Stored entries
/---

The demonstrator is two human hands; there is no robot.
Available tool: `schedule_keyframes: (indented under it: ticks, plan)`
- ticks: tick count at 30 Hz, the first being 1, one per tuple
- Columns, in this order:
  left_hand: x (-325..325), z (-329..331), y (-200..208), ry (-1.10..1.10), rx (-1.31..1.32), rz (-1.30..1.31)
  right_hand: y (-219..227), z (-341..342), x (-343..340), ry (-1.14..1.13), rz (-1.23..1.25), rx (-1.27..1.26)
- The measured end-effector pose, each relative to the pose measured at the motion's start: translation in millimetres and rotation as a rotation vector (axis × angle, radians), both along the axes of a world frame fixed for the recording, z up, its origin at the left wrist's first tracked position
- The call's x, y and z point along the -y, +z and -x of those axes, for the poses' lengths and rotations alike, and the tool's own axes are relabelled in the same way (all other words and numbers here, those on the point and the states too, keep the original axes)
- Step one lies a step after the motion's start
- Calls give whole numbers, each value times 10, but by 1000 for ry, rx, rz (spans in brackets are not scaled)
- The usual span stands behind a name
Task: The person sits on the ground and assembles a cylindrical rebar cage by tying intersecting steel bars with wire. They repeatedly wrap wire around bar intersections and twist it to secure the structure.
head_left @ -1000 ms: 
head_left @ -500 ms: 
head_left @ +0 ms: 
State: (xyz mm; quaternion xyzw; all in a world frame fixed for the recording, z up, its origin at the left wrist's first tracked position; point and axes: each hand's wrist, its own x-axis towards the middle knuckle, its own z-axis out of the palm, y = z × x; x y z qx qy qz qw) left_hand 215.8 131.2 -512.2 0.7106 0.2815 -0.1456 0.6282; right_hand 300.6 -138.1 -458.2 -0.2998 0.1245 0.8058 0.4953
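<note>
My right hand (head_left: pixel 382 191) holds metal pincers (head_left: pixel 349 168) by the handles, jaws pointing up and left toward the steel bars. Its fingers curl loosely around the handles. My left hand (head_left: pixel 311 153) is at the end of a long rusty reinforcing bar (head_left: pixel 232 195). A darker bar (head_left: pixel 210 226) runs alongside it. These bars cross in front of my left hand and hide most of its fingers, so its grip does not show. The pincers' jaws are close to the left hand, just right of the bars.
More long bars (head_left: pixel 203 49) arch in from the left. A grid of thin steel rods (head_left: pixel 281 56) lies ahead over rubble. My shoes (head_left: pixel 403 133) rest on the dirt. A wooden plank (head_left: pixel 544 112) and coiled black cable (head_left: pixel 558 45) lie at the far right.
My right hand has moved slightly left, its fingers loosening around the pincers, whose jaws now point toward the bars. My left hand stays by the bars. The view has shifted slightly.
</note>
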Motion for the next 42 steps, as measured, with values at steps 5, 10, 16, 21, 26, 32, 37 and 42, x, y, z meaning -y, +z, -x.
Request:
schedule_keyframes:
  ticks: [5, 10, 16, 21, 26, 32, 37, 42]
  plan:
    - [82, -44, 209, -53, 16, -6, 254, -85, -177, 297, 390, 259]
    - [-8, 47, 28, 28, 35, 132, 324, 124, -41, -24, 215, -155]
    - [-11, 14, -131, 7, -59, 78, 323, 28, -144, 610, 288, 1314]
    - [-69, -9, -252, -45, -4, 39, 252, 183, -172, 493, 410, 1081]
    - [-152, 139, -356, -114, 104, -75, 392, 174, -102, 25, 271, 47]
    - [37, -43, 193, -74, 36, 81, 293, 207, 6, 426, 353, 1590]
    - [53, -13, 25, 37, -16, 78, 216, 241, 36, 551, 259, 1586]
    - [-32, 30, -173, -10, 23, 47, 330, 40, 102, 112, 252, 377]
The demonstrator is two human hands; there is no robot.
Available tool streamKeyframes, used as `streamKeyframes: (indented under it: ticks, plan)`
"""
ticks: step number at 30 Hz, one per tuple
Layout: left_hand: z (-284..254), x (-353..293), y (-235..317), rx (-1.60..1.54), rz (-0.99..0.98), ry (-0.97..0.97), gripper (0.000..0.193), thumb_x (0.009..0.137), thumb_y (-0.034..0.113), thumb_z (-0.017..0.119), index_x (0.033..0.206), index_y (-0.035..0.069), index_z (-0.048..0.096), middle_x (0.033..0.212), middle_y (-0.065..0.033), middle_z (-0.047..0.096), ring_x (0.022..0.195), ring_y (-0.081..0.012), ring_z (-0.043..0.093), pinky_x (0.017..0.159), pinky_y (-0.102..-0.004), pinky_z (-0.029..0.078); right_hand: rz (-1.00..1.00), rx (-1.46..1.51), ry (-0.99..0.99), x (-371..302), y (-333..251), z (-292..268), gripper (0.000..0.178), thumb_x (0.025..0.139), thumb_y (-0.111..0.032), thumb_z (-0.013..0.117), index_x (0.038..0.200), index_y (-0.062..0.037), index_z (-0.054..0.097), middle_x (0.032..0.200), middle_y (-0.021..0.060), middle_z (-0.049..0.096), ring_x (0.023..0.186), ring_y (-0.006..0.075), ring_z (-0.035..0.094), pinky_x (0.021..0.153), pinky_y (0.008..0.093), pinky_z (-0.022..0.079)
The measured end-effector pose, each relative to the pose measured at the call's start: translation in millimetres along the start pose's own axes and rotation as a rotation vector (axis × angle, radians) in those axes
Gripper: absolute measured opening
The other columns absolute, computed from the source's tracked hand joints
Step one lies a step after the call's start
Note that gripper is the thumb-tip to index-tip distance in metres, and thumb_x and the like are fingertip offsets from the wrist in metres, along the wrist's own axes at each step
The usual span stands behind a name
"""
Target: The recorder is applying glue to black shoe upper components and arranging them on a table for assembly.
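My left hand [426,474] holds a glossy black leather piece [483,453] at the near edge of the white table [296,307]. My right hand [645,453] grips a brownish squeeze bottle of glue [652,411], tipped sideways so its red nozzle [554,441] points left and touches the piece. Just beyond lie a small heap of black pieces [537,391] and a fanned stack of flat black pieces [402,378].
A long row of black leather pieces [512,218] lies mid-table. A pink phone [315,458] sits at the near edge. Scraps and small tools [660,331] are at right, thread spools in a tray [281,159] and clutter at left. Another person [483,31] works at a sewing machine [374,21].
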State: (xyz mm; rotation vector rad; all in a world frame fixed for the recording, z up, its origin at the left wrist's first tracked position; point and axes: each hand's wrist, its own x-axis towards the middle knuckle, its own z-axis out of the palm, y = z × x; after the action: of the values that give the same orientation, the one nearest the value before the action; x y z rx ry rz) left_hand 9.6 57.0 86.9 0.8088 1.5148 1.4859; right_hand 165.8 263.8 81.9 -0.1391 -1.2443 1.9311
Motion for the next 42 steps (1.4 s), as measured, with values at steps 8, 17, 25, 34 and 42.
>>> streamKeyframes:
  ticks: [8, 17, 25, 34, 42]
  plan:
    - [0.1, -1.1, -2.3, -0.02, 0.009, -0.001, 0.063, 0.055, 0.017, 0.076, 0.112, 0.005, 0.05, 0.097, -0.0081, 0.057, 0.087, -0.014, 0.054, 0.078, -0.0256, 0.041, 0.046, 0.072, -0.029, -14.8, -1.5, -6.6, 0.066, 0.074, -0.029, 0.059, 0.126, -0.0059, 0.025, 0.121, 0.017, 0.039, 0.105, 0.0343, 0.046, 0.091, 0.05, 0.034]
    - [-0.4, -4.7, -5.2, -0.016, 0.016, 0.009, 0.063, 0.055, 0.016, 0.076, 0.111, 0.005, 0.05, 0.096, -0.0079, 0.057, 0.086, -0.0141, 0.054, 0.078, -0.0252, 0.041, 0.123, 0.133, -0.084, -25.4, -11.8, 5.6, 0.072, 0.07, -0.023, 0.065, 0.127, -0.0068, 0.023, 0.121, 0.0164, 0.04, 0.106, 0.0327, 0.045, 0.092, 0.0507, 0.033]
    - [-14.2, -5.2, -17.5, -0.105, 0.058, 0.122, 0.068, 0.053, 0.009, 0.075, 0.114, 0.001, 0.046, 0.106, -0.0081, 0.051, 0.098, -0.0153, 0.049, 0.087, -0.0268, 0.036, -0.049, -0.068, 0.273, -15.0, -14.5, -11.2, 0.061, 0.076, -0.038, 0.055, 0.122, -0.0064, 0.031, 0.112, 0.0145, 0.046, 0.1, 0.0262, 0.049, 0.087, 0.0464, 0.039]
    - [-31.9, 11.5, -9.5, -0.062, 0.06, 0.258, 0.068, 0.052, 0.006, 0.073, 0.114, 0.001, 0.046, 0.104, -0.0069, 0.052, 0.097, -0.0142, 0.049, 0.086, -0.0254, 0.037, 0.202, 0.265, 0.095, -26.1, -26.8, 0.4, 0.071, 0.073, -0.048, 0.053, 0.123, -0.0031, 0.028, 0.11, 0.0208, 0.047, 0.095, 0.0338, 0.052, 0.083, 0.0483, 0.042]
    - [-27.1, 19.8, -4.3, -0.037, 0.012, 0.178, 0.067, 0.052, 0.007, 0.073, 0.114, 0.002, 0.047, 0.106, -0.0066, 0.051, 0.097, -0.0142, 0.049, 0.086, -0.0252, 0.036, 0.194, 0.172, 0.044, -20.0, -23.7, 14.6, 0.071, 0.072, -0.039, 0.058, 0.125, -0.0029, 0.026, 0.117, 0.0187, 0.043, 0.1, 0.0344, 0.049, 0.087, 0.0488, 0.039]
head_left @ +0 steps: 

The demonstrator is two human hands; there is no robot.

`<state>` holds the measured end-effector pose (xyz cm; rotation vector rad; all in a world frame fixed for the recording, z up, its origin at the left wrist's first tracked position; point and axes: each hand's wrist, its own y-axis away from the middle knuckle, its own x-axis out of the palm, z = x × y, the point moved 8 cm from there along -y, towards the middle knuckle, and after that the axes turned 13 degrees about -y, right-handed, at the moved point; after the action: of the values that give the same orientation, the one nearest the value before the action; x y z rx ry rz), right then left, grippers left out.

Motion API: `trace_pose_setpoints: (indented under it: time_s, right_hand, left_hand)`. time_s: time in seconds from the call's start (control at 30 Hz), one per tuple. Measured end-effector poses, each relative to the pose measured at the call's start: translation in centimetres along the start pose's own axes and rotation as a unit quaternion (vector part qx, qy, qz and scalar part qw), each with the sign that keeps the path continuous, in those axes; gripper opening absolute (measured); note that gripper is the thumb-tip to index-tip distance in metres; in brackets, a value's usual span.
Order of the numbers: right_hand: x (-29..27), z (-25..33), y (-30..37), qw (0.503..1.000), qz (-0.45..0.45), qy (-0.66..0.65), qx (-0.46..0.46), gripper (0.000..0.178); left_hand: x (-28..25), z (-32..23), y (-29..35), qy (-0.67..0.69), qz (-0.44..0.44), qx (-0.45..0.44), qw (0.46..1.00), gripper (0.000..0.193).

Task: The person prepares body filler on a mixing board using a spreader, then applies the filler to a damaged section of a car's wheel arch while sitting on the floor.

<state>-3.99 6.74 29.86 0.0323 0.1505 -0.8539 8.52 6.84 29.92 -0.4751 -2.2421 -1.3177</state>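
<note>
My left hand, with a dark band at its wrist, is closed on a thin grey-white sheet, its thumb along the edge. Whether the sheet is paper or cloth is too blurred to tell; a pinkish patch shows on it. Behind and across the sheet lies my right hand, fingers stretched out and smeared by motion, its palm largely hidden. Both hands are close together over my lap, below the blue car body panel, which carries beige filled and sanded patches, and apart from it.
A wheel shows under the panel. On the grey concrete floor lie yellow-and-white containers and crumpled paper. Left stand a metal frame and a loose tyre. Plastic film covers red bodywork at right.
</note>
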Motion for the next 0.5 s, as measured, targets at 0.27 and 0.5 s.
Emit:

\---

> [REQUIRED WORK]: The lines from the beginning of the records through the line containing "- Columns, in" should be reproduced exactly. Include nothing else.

> [FINAL ANSWER]:
The demonstrator is two human hands; there is no robot.
Available tool: `schedule_keyframes: (indented under it: ticks, plan)`
- ticks: tick count at 30 Hz, the first being 1, one per tuple
- Columns, in this order:

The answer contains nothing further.